Take Instagram as an example, there are multiple placements within Instagram where ads can be served, the above three examples are from my own Instagram yesterday (I think they emphasise quite well the point I want to make here) – we can see that the timeline ad is much more in your face about pushing a product with a promotion. The reel ad (even though you can’t tell us it’s a static screenshot) was a much softer sell in the form of a video, with slick transitions of a product I’m not aware of, bringing the brand into my consciousness via a much more upper-funnel brand consideration ad.  The story placement ad is a static using a star from an industry that closely matches my interests that they know will catch my eye.

When it comes to capturing attention, these ads have all been carefully selected to match their placements. Within the timeline, to try and stop a user scrolling past we’ve got the big and bold offer from a brand we all know of in Gillette.

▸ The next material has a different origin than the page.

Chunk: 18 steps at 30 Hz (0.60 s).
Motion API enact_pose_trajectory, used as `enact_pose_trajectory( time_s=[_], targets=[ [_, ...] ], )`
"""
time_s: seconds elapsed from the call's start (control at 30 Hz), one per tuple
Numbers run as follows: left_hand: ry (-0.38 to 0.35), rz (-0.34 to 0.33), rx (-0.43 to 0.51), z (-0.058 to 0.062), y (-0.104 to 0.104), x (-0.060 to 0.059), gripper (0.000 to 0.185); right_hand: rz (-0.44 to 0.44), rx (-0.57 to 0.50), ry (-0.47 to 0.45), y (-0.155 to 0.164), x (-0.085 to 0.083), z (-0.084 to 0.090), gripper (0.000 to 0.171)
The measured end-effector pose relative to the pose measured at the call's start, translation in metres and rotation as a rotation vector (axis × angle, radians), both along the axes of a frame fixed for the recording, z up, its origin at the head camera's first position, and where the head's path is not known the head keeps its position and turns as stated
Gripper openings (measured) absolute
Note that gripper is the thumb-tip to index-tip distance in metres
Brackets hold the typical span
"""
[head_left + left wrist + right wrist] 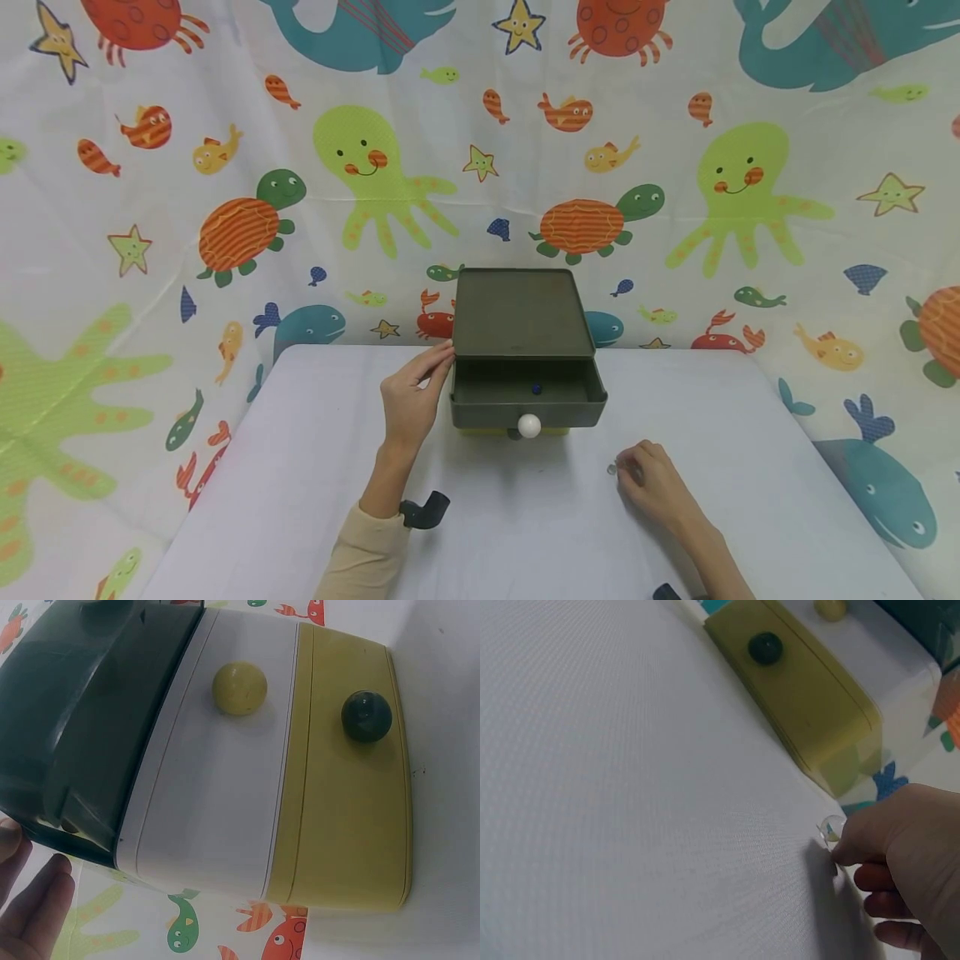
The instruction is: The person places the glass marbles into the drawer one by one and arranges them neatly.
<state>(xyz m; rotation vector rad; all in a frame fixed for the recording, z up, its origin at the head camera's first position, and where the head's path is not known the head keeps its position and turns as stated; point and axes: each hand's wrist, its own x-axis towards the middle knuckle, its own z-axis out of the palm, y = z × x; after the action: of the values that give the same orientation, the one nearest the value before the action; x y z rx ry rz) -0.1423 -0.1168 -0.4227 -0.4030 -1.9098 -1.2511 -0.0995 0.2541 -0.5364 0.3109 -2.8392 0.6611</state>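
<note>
A small drawer chest [517,312] with a dark green top stands at the middle back of the table. Its top drawer [525,408], with a white knob [529,426], is pulled out, and a blue marble [536,388] lies inside. My left hand [420,379] rests with straight fingers against the chest's left side; its fingers [34,907] show beside the dark drawer [82,712]. Below are a white drawer [217,772] and a yellow drawer [345,795], both pushed in. My right hand [626,468] pinches a clear marble [829,827] on the cloth, right of the chest.
The table [525,533] wears a white cloth, with edges falling away left and right. A sea-creature curtain [150,208] hangs close behind and around. A black camera mount [423,510] sits at my left wrist.
</note>
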Motion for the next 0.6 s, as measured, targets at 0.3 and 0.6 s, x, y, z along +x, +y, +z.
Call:
enact_pose_trajectory(
  time_s=[0.3, 0.6],
  targets=[
    [0.014, 0.001, 0.000, -0.0009, 0.0001, -0.0012, 0.019, 0.000, 0.005, -0.004, 0.0015, -0.0004, 0.0012, 0.013],
    [-0.001, -0.007, 0.011, -0.0015, 0.0000, -0.0015, 0.019, 0.013, -0.017, 0.019, 0.0051, -0.0014, 0.0046, 0.011]
  ],
)
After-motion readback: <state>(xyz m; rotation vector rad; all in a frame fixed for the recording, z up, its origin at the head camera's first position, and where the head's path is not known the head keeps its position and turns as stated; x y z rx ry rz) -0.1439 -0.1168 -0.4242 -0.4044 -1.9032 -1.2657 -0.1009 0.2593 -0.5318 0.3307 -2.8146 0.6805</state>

Given the nature of reels, where they’re usually short videos, a user is more open to allowing a clip to play out, making it perfect for a more upper-funnel brand awareness creative. The story placement, where users are used to seeing quick photos or snappy videos, uses the star power of an athlete to immediately resonate with an audience, before giving some snappy USPs and a trial to lure the audience in. 

How do we know what works best in each placement? Testing. It’s a relatively obvious point to make, but in a world where so much has changed over the past few years, testing is more important than ever. Analysing performance based on YoY figures is no longer accurate – we’ve had a pandemic, and are currently in the middle of a cost of living crisis, so now more so than ever we need to be ensuring we’re testing creative types and variants to understand what resonates best with our audiences. 

As advertisers, we can’t rest on our laurels and assume that the creative that’s worked well in the past is still what’s going to work now. User behaviour is ever-changing, so we always want to be working to generate fresh datasets from which to analyse performance.



First-party audience data is more important than ever as we transition to a cookieless world. As we’ve established, people are more and more concerned about data privacy and that’s only going to continue growing, making third party audiences less impactful. 

The most powerful thing you can do is make sure that you’re building first-party audiences

Having your own data sets, nicely granulated, allows you to deliver bespoke messaging to users at differing points of their journey. This should already be an important consideration within any business, but it’s more important than ever that we align these with our paid media strategies to ensure we’re able to granularly target users and ensure we’re serving highly relevant, impactful ads at the correct stage of consideration for a user.